## [EXERCISE AIM]
From first line to last, retype the data exactly.

## [PROVIDED DATA]
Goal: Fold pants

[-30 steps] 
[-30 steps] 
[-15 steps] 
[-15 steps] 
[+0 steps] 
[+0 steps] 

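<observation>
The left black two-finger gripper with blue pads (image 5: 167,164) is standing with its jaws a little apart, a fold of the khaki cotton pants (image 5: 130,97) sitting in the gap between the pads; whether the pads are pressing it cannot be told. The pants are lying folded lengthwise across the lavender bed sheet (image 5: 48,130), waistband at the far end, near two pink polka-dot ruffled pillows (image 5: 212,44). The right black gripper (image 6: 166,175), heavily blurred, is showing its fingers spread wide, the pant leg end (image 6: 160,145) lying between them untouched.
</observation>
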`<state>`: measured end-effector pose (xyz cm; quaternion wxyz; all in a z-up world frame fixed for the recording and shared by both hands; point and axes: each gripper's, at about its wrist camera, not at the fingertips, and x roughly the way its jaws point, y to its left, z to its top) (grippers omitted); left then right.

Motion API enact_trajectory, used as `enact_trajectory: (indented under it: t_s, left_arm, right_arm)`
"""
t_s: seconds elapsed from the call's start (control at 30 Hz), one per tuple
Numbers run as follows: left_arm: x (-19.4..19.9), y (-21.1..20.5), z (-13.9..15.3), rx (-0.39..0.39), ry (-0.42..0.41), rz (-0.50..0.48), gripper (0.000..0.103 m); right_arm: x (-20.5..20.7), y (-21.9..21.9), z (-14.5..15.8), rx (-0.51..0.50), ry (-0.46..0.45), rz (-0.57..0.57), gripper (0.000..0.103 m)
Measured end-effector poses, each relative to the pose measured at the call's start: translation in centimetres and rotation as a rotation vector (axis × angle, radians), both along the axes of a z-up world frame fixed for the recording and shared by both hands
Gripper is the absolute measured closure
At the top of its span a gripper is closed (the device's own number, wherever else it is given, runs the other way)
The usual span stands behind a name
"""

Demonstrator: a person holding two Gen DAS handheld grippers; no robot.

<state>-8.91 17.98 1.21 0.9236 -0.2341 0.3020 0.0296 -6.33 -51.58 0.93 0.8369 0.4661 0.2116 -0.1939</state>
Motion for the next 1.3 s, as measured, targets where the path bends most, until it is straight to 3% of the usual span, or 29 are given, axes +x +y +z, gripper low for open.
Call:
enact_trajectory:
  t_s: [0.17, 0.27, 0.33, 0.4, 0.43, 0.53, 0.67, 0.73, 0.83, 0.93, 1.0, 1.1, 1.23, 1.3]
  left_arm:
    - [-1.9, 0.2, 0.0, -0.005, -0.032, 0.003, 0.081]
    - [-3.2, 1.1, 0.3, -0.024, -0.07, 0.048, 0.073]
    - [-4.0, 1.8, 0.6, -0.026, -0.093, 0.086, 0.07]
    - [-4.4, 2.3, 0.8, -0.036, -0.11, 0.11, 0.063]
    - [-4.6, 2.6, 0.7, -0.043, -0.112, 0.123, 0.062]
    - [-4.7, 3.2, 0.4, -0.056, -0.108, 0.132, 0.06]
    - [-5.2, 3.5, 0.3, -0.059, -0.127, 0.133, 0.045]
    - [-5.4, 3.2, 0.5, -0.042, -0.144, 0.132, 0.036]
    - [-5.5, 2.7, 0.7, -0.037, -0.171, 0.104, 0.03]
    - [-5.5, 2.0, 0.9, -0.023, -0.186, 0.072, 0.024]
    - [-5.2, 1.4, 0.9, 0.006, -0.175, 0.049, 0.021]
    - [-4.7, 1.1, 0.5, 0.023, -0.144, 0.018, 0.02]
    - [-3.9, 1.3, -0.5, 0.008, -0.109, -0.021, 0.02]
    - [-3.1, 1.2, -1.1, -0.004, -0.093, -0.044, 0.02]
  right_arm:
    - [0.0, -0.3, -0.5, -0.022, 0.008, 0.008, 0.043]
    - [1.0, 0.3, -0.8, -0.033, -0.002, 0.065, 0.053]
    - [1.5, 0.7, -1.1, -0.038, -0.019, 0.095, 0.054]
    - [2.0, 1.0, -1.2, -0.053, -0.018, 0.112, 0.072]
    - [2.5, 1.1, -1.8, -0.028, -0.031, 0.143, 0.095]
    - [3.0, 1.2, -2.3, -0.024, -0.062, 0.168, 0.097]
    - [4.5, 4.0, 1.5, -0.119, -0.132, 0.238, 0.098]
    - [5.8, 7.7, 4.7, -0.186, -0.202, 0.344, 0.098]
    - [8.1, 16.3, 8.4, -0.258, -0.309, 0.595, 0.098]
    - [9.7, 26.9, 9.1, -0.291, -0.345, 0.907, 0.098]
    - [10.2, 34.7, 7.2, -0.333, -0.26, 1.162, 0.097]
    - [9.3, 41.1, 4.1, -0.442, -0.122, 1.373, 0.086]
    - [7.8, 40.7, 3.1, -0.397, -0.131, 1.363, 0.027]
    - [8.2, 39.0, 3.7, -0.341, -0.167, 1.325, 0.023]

## [EXERCISE OUTPUT]
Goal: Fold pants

[-30 steps] 
[-30 steps] 
[-15 steps] 
[-15 steps] 
[+0 steps] 
[+0 steps] 

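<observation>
The left black two-finger gripper with blue pads (image 5: 167,164) is standing with its jaws a little apart, a fold of the khaki cotton pants (image 5: 130,97) sitting in the gap between the pads; whether the pads are pressing it cannot be told. The pants are lying folded lengthwise across the lavender bed sheet (image 5: 48,130), waistband at the far end, near two pink polka-dot ruffled pillows (image 5: 212,44). The right black gripper (image 6: 166,175), heavily blurred, is showing its fingers spread wide, the pant leg end (image 6: 160,145) lying between them untouched.
</observation>
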`<state>`: measured end-effector pose (xyz cm; quaternion wxyz; all in a z-up world frame fixed for the recording and shared by both hands; point and axes: each gripper's, at about its wrist camera, not at the fingertips, and x roughly the way its jaws point, y to its left, z to its top) (grippers omitted); left then right.

Motion API enact_trajectory, used as `enact_trajectory: (indented under it: t_s, left_arm, right_arm)`
"""
t_s: seconds elapsed from the call's start (control at 30 Hz), one per tuple
Numbers run as follows: left_arm: x (-19.4..19.9), y (-21.1..20.5), z (-13.9..15.3), rx (-0.39..0.39), ry (-0.42..0.41), rz (-0.50..0.48), gripper (0.000..0.103 m); right_arm: x (-20.5..20.7), y (-21.9..21.9), z (-14.5..15.8), rx (-0.51..0.50), ry (-0.46..0.45), rz (-0.57..0.57), gripper (0.000..0.103 m)
Measured end-effector poses, each relative to the pose measured at the call's start: translation in centimetres and rotation as a rotation vector (axis × angle, radians), both along the axes of a z-up world frame fixed for the recording and shared by both hands
Gripper is the absolute measured closure
At the top of its span a gripper is closed (the device's own number, wherever else it is given, runs the other way)
The usual span stands behind a name
"""

Demonstrator: a person holding two Gen DAS handheld grippers; no robot.

<state>-8.91 17.98 1.21 0.9236 -0.2341 0.3020 0.0296 -6.33 -51.58 0.93 0.8369 0.4661 0.2116 -0.1939</state>
Motion for the next 1.3 s, as measured, targets where the path bends most, until it is straight to 3% of the usual span, or 29 are given, axes +x +y +z, gripper low for open.
Call:
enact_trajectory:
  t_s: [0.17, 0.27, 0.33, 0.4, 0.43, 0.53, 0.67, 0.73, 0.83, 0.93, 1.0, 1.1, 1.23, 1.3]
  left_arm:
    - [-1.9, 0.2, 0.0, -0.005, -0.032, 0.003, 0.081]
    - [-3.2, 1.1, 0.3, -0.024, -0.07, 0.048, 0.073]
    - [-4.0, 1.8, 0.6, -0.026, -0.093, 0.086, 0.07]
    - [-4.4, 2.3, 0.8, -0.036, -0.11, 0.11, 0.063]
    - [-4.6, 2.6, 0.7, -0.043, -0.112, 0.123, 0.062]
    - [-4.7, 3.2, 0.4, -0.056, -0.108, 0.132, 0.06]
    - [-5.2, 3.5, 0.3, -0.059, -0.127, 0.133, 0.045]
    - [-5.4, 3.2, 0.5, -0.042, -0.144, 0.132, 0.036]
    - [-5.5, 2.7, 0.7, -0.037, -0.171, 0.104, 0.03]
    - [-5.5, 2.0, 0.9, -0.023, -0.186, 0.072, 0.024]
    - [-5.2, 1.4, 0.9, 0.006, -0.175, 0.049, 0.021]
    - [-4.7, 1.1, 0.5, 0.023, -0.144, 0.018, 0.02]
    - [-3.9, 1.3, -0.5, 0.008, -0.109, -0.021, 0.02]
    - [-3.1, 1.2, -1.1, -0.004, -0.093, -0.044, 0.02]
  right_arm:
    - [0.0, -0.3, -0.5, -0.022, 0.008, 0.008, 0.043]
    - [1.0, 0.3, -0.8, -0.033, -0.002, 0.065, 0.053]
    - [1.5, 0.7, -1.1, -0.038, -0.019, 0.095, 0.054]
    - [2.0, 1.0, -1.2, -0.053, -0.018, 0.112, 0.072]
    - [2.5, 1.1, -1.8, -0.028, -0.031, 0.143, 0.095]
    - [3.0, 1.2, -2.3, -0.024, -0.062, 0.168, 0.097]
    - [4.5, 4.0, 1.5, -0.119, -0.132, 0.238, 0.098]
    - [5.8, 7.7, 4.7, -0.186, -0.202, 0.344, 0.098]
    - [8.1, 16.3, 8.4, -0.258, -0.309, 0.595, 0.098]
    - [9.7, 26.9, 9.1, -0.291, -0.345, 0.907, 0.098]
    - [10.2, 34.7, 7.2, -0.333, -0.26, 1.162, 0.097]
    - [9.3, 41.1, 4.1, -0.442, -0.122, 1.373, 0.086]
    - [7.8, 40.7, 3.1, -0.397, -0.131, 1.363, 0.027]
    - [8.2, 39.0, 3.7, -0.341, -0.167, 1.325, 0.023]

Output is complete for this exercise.